O Banco do Brasil recorreu ao STJ pedindo a declaração da validade da hipoteca. Entre seus argumentos, a defesa institucional alegou que o contratante teria agido de má-fé ao omitir sua convivência em união estável no momeento em que deu o imóvel em garantia no certame. O banco também afirmou que, à época do contrato, não era possível verificar a existência de união estável porque ainda não existia lei sobre o assunto e, além disso, o companheiro se apresentou como “desquitado”. Neuza Oliveira também apresentou recurso especial, mas o processo não foi admitido e, por isso, não subiu para análise do STJ.

Boa-fé e segurança jurídica

O ministro Humberto Gomes de Barros acolheu o recurso do Banco do Brasil para rejeitar os argumentos de Neuza Oliveira contra a validade da hipoteca. O relator destacou que o TJ-RS, em julgamento, reconheceu a existência da união estável anterior à assinatura da hipoteca em favor do banco. “Esse fato não pode ser alterado em recurso especial”, salientou o ministro lembrando a vedação ao exame de provas, como comanda a Súmula 7 do STJ. Com isso, segundo o relator, de acordo com o artigo 1.725 do Código Civil, deve-se “concluir que a recorrida (Neuza Oliveira) é mesmo proprietária de metade do imóvel dado em hipoteca por seu companheiro”.

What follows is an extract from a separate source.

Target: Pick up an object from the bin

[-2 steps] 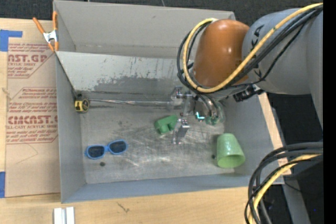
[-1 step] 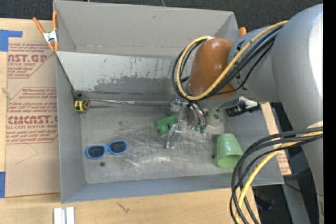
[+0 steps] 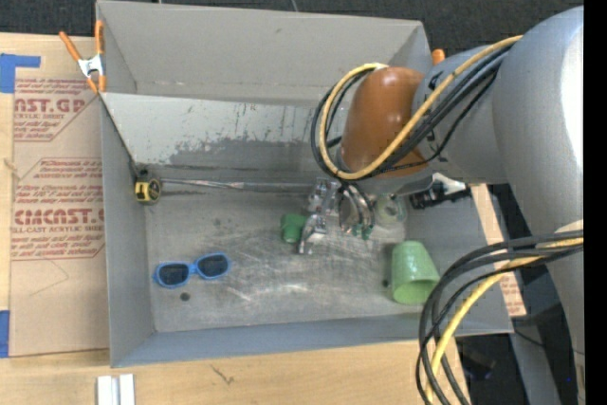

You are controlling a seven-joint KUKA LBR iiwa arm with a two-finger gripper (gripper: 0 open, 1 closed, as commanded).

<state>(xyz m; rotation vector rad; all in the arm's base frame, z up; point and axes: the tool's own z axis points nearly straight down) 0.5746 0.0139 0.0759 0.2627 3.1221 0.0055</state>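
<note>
The gripper [image 3: 327,228] sits low in the middle of the bin [image 3: 256,294], just beside a small green block [image 3: 293,228]. I cannot tell whether it is open or closed. The block looks light, rigid and probably plastic, so gripping across its flat sides seems best.

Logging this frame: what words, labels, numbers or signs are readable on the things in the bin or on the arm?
None can be read.
Blue sunglasses, green cup, small green piece beside the hand, arm: no marking seen.
Small yellow and black thing in the bin, at the view's left: too small to tell.
</note>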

No entanto, o ministro destacou que a Lei n. 9.278, que regulamenta o artigo 226 da Constituição Federal, só surgiu em 1996. “Assim, os efeitos da união estável em relação ao patrimônio ainda não estavam previstos em lei. Não se sabia, àquela época, que futuramente a união estável seria equiparada ao casamento em comunhão parcial de bens.” O relator ressaltou que, naquele momento, “era impossível que o banco exigisse do devedor a outorga uxória (documento que atesta o consentimento da companheira à apresentação do bem como garantia no contrato), ou ato que o valha, pois não tinha como saber da existência da união estável”.

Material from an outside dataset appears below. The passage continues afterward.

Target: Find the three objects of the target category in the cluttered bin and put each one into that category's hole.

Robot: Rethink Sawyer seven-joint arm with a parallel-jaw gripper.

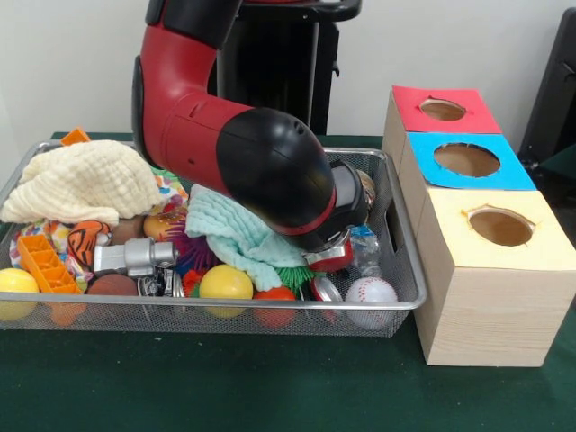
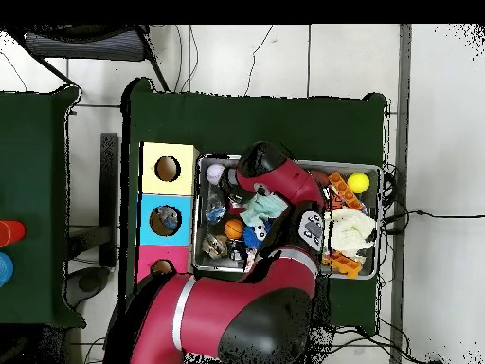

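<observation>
bin (image 1: 407, 301): wire mesh tray on the green desk (image 1: 225, 387), heaped with balls, cloths and toys.
arm (image 1: 270, 171): reaches down into the bin's right half; the pincer is hidden behind the wrist, so whether it is released or clenched i cannot tell.
clear plastic piece (image 1: 364, 247): lies at the bin's right end, just beside the wrist; likely light, thin, crushable and slippery, so take it gently across its creased walls.
hole (image 1: 443, 110): in the red top, farthest box.
</observation>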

Segundo o ministro, “a se admitir que a recorrida ponha a salvo sua meação, em prejuízo do banco recorrente, estaríamos estimulando a conduta desleal do devedor (companheiro). A possibilidade de fraudes seria enorme, até porque não é possível que o credor tenha ciência inequívoca da situação de fato em que se envolve o devedor”. Para o relator, se a decisão fosse diferente, seria privilegiada “a má-fé nas relaçõesjurídicas”.

No caso em questão, “dentre os direitos conflitantes, é menos lesivo à vida em sociedade resguardar o do credor. As conseqüências da adoção da tese contrária conduziriam a uma situação de insegurança jurídica insustentável”, declarou Gomes de Barros. Por fim, o ministro destacou que Neuza Oliveira também acionou o companheiro na Justiça por ele ter omitido a união estável ao banco.